Assignment: Exact repetition of a range: find the line containing "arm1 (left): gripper" and the line containing "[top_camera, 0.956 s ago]" in the material below, then repeat both and all lines between them, leaving pictures out.

Source information:
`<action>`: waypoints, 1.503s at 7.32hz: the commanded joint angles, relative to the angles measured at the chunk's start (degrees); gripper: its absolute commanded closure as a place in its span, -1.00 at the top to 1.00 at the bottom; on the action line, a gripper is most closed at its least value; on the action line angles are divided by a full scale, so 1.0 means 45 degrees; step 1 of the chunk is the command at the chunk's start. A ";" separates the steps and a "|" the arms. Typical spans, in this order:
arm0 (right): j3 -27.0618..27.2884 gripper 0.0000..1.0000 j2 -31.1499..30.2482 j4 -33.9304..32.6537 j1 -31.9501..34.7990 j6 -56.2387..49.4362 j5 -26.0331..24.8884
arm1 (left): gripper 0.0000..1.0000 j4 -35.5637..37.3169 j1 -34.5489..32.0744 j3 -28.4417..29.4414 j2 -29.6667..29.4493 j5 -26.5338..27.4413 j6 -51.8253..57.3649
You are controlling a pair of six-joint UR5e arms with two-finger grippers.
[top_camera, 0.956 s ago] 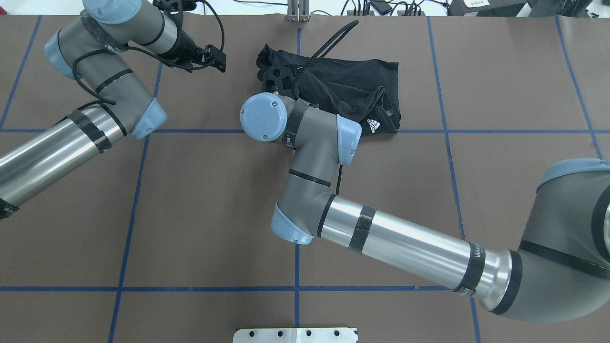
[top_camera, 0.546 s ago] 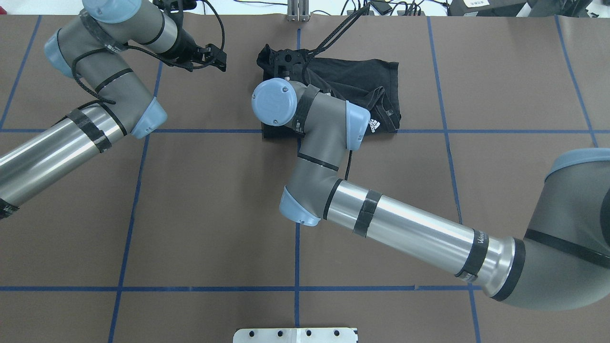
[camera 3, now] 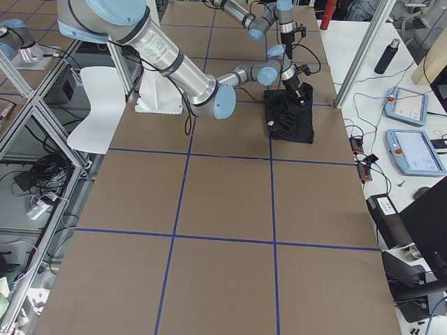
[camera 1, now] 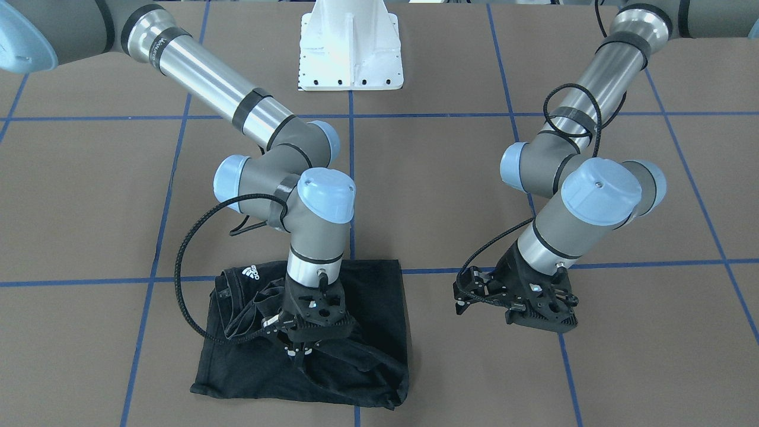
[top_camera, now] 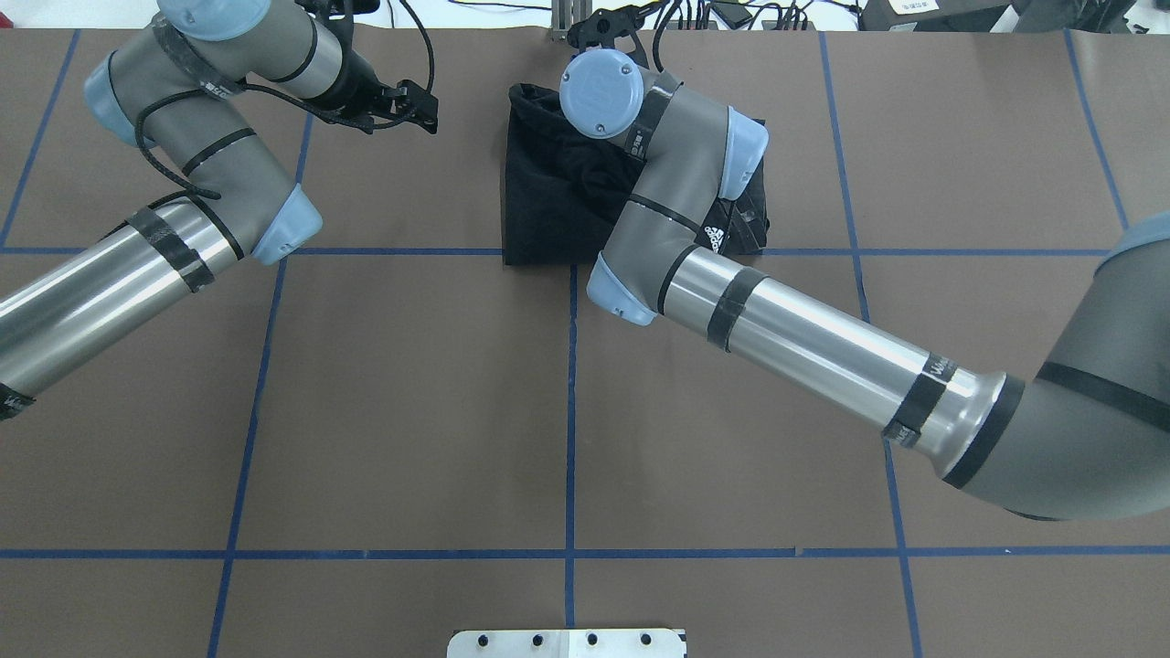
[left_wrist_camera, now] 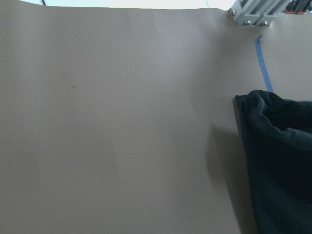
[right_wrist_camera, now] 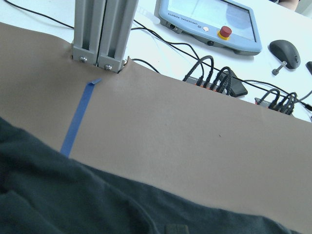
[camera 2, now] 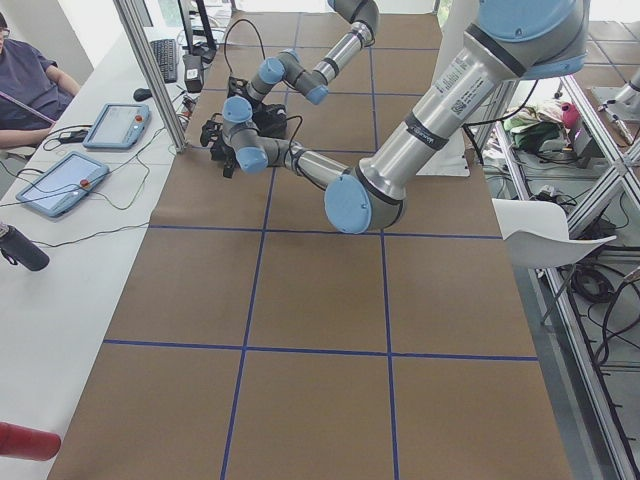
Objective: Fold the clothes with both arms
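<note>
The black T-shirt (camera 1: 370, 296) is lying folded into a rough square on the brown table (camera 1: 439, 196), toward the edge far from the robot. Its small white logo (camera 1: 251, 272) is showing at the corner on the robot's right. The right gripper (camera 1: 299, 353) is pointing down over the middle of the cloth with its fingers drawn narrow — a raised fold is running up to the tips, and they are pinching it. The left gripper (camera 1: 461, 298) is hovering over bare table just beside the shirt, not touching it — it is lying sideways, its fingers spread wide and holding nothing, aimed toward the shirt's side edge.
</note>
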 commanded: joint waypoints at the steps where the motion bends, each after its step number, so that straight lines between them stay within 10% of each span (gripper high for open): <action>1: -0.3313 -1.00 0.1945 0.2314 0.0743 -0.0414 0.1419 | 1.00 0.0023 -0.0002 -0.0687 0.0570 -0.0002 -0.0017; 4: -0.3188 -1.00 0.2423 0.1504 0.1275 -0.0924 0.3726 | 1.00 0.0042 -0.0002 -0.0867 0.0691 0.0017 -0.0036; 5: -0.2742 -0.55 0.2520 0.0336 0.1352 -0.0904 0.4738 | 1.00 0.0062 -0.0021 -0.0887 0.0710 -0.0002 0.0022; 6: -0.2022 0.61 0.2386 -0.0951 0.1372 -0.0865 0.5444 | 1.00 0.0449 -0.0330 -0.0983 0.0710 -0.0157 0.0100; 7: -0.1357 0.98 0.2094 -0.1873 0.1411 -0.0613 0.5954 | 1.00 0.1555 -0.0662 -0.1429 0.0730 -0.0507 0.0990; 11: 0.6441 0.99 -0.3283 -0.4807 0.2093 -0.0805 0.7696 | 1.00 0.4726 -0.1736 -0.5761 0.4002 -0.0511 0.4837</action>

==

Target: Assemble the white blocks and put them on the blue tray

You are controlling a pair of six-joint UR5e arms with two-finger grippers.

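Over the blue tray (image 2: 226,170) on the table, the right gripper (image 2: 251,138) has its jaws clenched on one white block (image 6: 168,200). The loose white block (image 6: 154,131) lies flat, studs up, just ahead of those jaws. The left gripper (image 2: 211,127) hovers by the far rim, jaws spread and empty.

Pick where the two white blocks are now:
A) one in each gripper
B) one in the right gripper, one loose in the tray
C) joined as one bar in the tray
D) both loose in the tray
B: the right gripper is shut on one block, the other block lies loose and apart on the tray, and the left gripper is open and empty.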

Expected output:
arm1 (left): gripper 0.0000..1.0000 j4 -35.5637..37.3169 j1 -34.5489..32.0744 j3 -28.4417..29.4414 j2 -29.6667..29.4493 j5 -26.5338..27.4413 j6 -51.8253..57.3649
You are controlling a pair of six-joint UR5e arms with two-finger grippers.
[top_camera, 0.956 s ago] 

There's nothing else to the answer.